*INSTRUCTIONS TO FOLLOW:*
Will you return, word for word, only the lines from the top of the data below down to and including the one with "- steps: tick"?

*EXTRACTED DATA:*
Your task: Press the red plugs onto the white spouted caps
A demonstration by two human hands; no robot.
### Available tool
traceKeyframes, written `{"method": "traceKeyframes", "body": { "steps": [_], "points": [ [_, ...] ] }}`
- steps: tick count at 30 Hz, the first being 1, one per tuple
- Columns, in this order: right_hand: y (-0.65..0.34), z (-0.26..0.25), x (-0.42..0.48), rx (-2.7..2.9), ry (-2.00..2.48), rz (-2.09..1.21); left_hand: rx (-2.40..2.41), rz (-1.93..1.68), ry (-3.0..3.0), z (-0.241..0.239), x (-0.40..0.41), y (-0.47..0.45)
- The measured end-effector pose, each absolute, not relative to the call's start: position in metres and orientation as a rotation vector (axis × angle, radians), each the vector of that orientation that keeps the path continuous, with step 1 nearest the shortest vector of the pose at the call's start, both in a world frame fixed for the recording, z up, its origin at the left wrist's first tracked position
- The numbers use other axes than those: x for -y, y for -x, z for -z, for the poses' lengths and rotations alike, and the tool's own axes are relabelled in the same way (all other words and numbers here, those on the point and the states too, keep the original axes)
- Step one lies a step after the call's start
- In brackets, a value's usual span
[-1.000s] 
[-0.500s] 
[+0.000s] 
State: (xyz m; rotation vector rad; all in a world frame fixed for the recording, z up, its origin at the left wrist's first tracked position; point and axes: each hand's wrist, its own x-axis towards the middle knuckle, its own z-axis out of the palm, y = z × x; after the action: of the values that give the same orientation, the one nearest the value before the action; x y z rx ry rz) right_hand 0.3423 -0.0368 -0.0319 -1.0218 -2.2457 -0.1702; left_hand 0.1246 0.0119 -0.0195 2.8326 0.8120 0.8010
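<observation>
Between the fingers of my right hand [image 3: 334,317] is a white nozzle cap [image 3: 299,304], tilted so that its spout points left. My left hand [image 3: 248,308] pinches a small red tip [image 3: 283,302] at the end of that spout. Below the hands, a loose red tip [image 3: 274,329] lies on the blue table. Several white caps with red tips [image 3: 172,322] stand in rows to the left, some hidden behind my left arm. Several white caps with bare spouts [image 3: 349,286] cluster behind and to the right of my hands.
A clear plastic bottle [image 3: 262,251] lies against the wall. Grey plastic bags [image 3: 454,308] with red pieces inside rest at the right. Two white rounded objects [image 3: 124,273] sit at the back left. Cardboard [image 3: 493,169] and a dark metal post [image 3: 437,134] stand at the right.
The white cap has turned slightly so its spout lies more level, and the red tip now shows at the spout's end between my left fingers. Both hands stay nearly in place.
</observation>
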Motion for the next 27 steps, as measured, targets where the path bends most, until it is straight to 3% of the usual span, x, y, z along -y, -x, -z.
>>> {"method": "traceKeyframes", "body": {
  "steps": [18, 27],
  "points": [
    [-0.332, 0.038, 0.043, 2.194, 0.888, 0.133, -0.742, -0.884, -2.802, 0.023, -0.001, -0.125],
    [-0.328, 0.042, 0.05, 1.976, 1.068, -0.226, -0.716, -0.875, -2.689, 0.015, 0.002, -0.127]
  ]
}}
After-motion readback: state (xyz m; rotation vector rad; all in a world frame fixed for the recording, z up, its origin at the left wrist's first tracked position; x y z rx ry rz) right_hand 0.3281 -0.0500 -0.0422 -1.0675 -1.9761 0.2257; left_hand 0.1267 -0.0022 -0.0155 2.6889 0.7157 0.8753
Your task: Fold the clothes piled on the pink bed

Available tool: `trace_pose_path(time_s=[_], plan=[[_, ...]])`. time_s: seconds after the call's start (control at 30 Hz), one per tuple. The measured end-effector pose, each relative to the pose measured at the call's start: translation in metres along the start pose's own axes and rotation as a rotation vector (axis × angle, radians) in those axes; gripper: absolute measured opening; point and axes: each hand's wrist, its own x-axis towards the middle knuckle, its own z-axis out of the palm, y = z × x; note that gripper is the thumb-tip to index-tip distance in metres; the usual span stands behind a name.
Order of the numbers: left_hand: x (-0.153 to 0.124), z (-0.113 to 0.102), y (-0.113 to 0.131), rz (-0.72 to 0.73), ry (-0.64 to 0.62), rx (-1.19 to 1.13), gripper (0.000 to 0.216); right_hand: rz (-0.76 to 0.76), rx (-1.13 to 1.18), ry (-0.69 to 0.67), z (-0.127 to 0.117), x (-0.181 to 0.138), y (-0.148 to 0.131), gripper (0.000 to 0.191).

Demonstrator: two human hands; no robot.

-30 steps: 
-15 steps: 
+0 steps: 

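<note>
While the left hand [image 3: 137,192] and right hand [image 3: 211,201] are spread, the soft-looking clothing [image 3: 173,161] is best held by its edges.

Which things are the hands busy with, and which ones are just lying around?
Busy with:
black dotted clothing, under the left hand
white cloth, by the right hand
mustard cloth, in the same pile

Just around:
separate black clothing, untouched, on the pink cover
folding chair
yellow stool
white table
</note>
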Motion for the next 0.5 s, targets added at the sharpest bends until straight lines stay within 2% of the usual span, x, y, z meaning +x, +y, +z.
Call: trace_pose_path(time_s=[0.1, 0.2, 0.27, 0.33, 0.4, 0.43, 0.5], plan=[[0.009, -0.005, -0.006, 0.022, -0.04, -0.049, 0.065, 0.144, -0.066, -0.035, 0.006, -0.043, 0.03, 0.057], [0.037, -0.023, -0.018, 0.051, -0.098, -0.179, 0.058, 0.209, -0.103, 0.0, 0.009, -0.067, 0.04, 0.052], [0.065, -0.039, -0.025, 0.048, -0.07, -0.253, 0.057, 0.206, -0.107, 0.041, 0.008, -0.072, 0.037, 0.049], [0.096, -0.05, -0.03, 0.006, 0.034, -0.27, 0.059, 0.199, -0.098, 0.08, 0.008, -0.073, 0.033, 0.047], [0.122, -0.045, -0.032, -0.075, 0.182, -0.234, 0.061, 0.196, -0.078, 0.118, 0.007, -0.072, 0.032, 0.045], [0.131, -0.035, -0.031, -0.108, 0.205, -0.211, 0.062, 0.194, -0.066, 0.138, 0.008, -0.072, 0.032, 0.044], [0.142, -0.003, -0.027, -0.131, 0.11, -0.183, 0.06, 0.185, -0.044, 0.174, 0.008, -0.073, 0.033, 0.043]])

*WRITTEN RESPONSE:*
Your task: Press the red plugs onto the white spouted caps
A demonstration by two human hands; no robot.
### Available tool
traceKeyframes, written `{"method": "traceKeyframes", "body": { "steps": [_], "points": [ [_, ...] ] }}`
- steps: tick count at 30 Hz, the first being 1, one per tuple

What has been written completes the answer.